DATA SEGMENT
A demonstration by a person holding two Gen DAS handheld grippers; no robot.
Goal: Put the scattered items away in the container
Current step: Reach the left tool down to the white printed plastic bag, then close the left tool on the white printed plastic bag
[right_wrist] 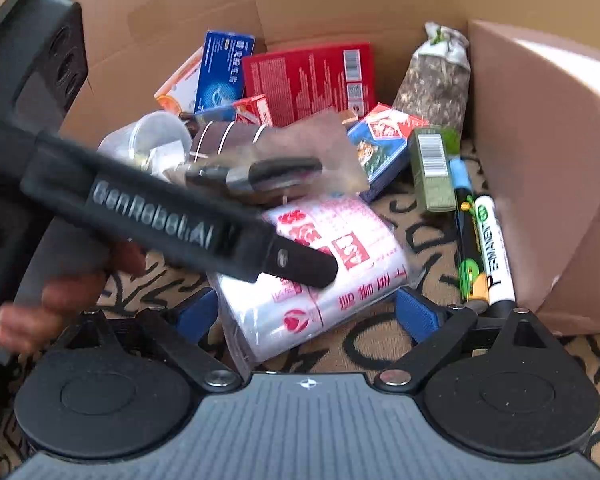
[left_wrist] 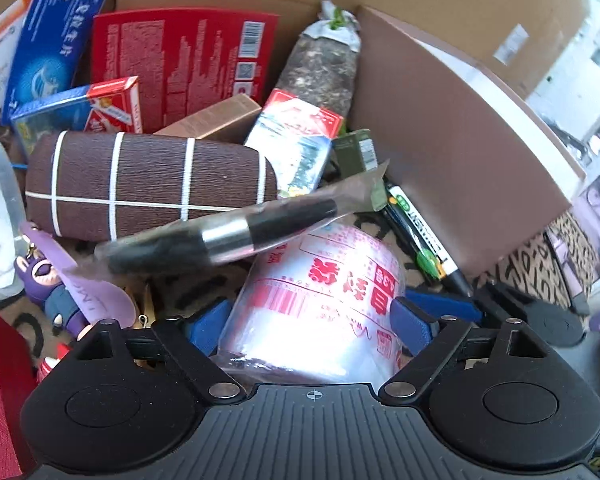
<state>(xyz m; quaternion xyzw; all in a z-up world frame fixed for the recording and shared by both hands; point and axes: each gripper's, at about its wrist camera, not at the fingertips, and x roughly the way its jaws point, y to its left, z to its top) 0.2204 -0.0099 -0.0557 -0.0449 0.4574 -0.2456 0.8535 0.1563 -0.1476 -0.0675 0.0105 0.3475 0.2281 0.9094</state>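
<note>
Left gripper (left_wrist: 312, 320): my jaws wide open, blue pads flank plastic-wrapped roll (left_wrist: 324, 296), no clear contact. Right gripper (right_wrist: 306, 312): jaws also wide open, nothing held, same roll (right_wrist: 320, 276) lies between pads on patterned mat (right_wrist: 420, 344). Left tool crosses right view diagonally, tip over roll. Bagged makeup brush (left_wrist: 220, 232) lies tilted across brown case (left_wrist: 148, 184) and roll. Markers (right_wrist: 480, 248) beside cardboard box (right_wrist: 540, 160) wall.

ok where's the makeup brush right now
The bagged makeup brush lies in the cardboard box, resting across the brown striped case and the plastic-wrapped roll, centre of both views.
</note>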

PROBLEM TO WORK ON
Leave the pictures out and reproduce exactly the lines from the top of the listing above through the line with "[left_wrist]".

TASK RESULT
A demonstration by a person holding two Gen DAS handheld grippers; no robot.
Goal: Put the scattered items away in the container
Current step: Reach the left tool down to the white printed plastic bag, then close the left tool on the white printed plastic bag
[right_wrist] 
[left_wrist] 

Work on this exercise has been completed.